@skyblitz @nixCraft
CloudFlare is not a good company, but I don't see how its nationality is relevant.
Undersea cables are cut all the time, often by accident or from environmental threats. Mitigating that is difficult.
A non-US company would be just as vulnerable to cable cuts, as this isn't the fault of CloudFlare* or the US government.
Moreover, there are only a finite number of companies and nation states with the resources to lay and maintain undersea cables.
Ideally, that would be done by some non-profit international body with buy in from many different countries including the US, but that isn't the case today, and anyway discussing those complicated policy questions is beyond the scope of this post & beyond my expertise.
In any case, it is impractical or impossible for every non-landlocked country to have its own domestic company responsible for undersea cables. Therefore, most countries will have to rely on someone else.
Moreover, those fully domestic companies would still need the cooperation of other nation states in order to connect their cables to and through other states' territorial waters.
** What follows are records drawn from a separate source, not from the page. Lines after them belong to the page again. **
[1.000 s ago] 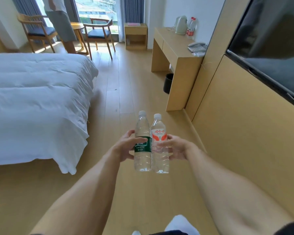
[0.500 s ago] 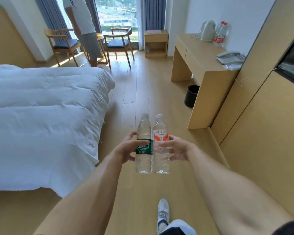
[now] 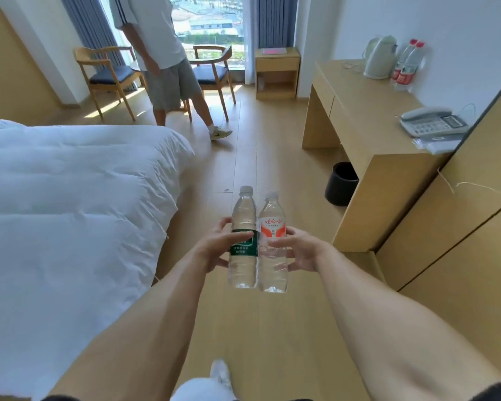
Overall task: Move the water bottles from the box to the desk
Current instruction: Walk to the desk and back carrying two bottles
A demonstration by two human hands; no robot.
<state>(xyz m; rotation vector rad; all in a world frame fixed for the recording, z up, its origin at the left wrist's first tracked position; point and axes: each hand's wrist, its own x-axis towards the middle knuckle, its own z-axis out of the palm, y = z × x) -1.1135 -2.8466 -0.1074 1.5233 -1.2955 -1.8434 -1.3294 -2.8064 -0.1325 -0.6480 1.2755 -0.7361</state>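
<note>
I hold two clear water bottles upright and side by side in front of me, above the wooden floor. My left hand (image 3: 214, 247) grips the green-labelled bottle (image 3: 243, 241). My right hand (image 3: 300, 248) grips the red-and-white-labelled bottle (image 3: 273, 244). The wooden desk (image 3: 368, 117) stands ahead on the right against the wall. Two red-capped bottles (image 3: 407, 65) stand at its far end beside a pale kettle (image 3: 379, 56). No box is in view.
A white bed (image 3: 70, 198) fills the left side. A black bin (image 3: 342, 183) sits under the desk, and a telephone (image 3: 434, 123) lies on the desk's near end. Another person (image 3: 162, 53) stands by two chairs (image 3: 107, 73) at the window. A small cabinet (image 3: 276, 73) stands beyond.
I have walked forward along the aisle with both bottles held the same way. The desk, bed and window are closer. The other person has stepped toward the middle of the room.
</note>
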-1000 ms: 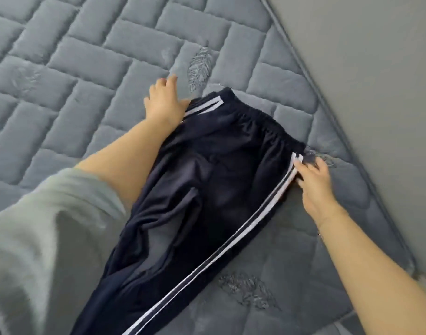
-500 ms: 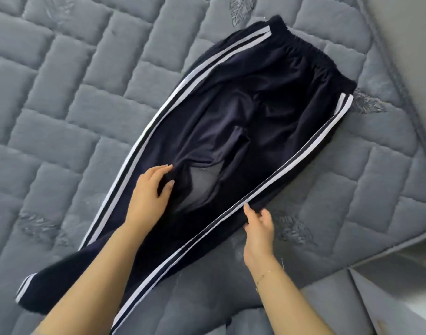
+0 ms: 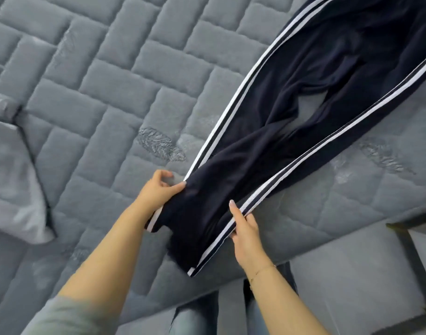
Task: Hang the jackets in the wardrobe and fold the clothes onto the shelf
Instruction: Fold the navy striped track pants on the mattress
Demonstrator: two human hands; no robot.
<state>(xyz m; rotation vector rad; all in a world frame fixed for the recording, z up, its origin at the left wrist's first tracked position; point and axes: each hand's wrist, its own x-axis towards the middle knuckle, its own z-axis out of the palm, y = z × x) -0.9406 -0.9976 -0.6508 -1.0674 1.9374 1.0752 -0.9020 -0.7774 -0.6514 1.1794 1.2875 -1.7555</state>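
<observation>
Dark navy track pants (image 3: 291, 112) with white side stripes lie stretched across the grey quilted mattress (image 3: 110, 97), waistband out of view at the upper right, leg ends near me. My left hand (image 3: 158, 189) pinches the left leg's striped edge just above the cuff. My right hand (image 3: 245, 228) grips the right leg's striped edge low down, index finger straight along the stripe. The two legs lie close together at their lower ends.
A light grey garment (image 3: 16, 180) lies crumpled at the mattress's left side. The mattress front edge (image 3: 327, 240) runs diagonally at the lower right, with the floor (image 3: 352, 286) beyond it and a dark frame (image 3: 410, 257) at the far right. My legs stand against the edge.
Both hands slid down the pant legs from the thigh area to near the cuffs. The view swung so the waistband left the frame at the upper right.
</observation>
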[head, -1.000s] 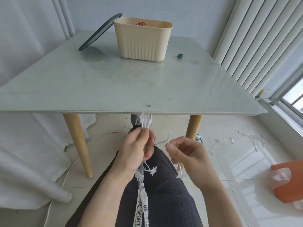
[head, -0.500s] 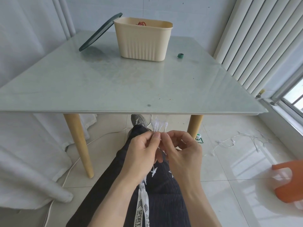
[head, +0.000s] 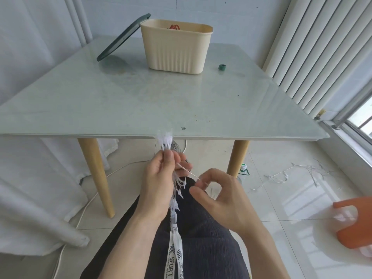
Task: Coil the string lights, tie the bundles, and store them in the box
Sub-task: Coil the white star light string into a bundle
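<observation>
The left hand (head: 161,178) grips the string lights (head: 169,150) as an upright bundle, its long axis running from below the table (head: 141,101) edge down toward the lap; a taut strand (head: 188,172) slants down-right to the right hand (head: 219,194), which pinches it; the open box (head: 175,51) stands far ahead on the table, nearer neither hand by much.

White star string lights (head: 168,143) bunched upright below the table edge — cream ribbed box (head: 175,47) open, far back.
</observation>
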Demonstrator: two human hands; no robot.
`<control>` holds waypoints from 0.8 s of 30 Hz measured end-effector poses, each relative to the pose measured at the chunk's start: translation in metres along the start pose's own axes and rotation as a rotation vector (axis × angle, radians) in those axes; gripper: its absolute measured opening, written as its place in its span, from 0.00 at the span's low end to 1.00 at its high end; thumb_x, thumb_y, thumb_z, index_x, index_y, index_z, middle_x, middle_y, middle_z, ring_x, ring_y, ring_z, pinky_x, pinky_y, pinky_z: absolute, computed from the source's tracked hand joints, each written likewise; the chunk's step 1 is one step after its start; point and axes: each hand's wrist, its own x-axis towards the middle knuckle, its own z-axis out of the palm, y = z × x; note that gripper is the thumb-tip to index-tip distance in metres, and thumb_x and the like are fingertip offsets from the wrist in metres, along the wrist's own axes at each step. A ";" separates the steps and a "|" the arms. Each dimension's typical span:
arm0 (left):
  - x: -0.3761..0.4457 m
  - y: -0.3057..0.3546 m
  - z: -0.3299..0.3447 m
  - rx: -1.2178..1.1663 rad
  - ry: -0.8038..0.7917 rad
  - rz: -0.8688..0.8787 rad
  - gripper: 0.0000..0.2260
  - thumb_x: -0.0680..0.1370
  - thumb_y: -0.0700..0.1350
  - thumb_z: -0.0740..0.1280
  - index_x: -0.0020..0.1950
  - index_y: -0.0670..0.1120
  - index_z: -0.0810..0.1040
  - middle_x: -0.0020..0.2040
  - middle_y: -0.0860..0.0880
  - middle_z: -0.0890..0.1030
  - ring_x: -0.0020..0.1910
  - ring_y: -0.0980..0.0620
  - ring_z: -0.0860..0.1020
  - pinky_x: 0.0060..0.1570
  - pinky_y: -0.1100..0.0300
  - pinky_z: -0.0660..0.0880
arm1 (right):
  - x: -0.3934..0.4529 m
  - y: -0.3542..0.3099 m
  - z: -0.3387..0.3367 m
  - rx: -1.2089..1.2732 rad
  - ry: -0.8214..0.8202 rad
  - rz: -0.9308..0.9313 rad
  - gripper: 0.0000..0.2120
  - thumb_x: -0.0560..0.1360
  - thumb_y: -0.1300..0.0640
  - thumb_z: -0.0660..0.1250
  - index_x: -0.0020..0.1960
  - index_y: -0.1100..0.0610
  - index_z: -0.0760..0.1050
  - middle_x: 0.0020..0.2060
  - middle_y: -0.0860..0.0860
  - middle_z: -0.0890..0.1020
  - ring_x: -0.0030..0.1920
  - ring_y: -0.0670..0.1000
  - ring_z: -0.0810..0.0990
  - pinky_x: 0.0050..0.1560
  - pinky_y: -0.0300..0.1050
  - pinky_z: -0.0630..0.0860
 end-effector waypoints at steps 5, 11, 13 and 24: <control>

More broadly, a fully domestic CloudFlare would still be vulnerable to the many non-cable problems with CF, like privacy. There are non-US CloudFlare-like companies, and they have their own problems. Even in terms of centralization, having an entire country dependent on one company for critical infrastructure is a bad idea, regardless of if that company is domestic.
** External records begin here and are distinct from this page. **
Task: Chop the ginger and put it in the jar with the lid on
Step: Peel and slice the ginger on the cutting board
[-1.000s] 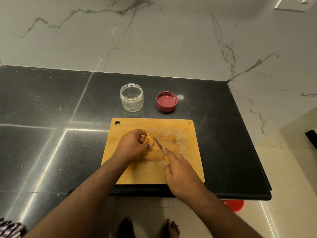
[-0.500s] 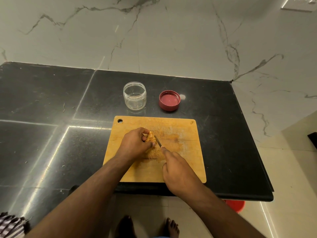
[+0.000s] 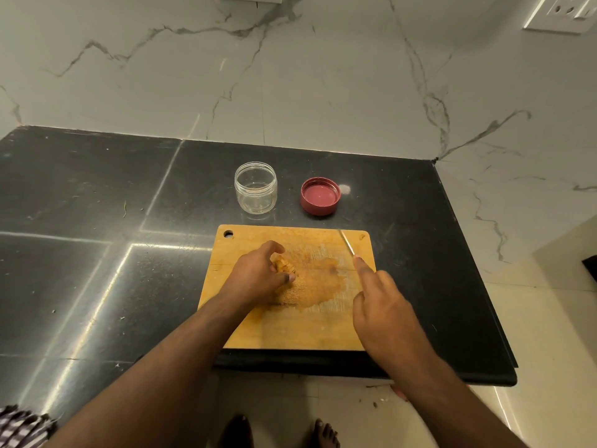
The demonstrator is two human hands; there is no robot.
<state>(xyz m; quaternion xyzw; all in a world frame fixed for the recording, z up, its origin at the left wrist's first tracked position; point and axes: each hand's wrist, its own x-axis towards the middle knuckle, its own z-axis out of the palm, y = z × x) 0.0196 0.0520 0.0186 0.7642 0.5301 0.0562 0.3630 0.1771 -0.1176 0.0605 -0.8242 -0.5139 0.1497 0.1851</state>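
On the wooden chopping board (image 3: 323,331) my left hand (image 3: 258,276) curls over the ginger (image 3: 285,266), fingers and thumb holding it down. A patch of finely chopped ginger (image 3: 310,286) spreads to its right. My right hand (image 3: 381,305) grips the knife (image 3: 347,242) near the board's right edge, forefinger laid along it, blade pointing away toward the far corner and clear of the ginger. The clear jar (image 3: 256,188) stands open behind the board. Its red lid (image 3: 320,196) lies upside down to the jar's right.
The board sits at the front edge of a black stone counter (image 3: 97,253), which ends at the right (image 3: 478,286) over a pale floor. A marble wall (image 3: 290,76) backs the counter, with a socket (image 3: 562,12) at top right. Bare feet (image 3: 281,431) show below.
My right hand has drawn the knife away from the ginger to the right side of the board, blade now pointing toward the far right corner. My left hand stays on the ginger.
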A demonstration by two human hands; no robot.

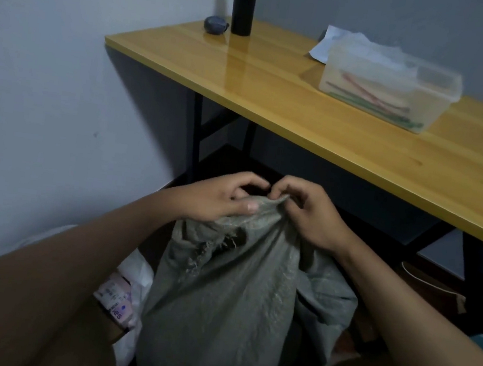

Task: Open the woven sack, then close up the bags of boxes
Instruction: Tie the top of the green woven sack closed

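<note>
Both hands meet at the gathered neck of the grey woven sack [221, 295], which stands on the floor in front of the wooden table [316, 125]. I see the left hand [217, 198] pinching the bunched top between curled fingers and thumb; the right hand [309, 211] grips the same fold, fingers bent. Left of the sack, a white bag [137, 270] shows pink boxes [114, 297]; only the letters "es" read clearly.
</note>
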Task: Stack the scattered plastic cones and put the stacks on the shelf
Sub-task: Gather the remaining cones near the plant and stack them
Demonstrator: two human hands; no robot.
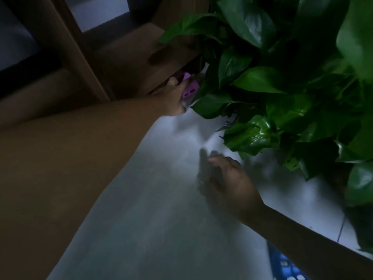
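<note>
1 purple cone (189, 90) is gripped by the left hand (175, 102) under the wooden shelf (141, 63); right hand (230, 178) hangs open, empty.

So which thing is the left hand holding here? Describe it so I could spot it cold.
Start at the big leafy plant on the right and go to its left edge, under the brown wooden shelf. There the left hand grips a purple cone. It is the only purple thing among dark wood and green leaves.

Beside the dark green plant (282, 81) a cone (189, 90) shows purple — brown shelf (129, 57) behind, pale grey floor (161, 199) below.
</note>
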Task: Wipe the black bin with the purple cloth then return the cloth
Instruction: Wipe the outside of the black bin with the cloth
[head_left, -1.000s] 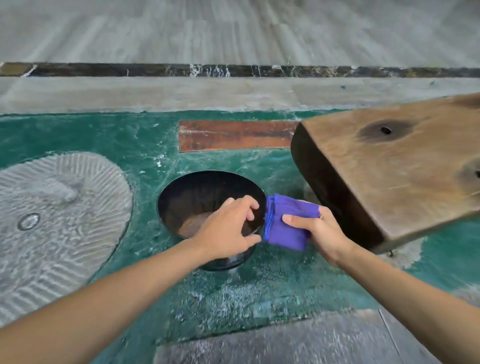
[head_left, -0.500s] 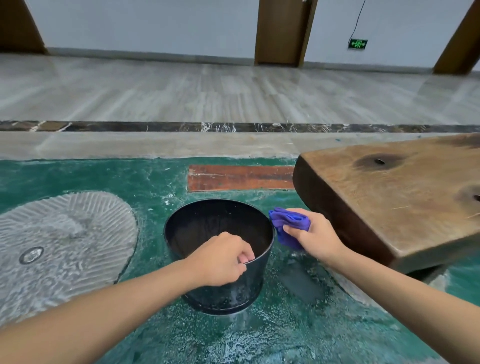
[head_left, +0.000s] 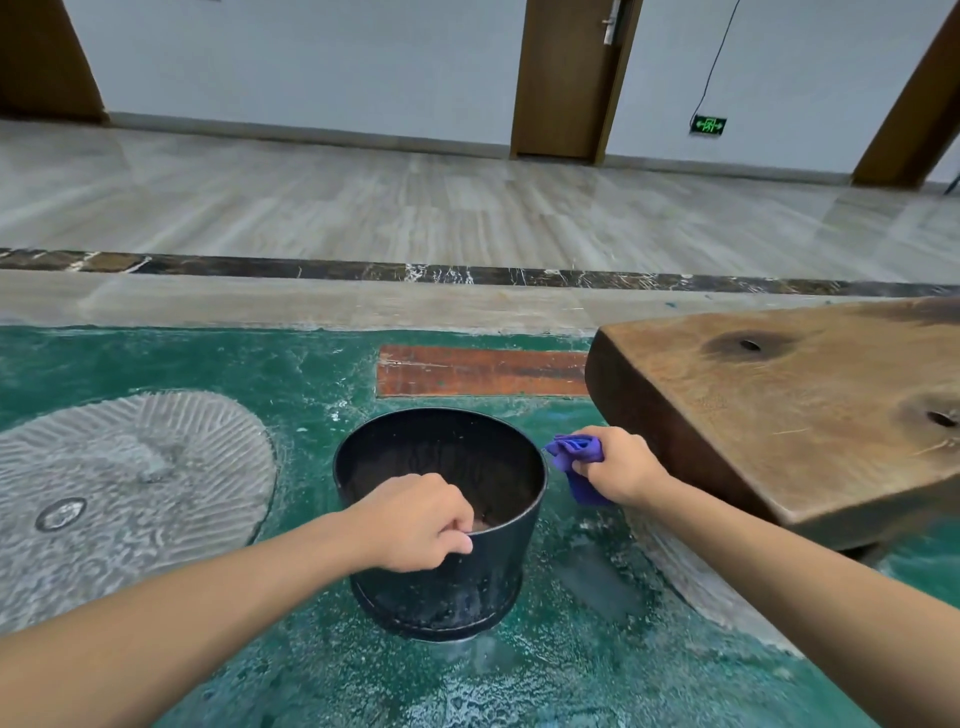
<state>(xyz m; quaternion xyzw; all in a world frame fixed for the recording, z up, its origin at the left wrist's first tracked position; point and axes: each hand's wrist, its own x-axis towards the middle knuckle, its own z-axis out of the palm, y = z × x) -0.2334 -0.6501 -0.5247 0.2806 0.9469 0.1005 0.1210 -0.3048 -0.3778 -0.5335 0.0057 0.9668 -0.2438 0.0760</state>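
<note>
The black bin (head_left: 447, 587) stands upright on the green floor in the middle of the view, round with its mouth open upward. My left hand (head_left: 418, 522) grips the bin's near rim, fingers curled over the edge. My right hand (head_left: 621, 470) holds the bunched purple cloth (head_left: 574, 452) against the outside of the bin's right rim. Part of the cloth hangs below my fist (head_left: 587, 491).
A thick wooden slab bench (head_left: 779, 410) juts in from the right, close behind my right hand. A grey ribbed stone disc (head_left: 130, 483) lies in the floor at left. A reddish-brown strip (head_left: 480, 371) lies beyond the bin. Pale tiled floor and doors sit farther back.
The view has tilted up, showing the room behind. My left hand has slid to the bin's near rim. The cloth has bunched up in my right hand at the right rim.
</note>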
Finally, it is impractical to make domestic alternatives for all tech. Home users, companies, and governments rely on many different pieces of software, hardware, and infrastructure (like CF). Replicating that domestically in every country would be difficult and expensive.
* Many cable cuts are outside the control of the owner; we don't have enough information to determine if CloudFlare or the US acted negligently in this specific case.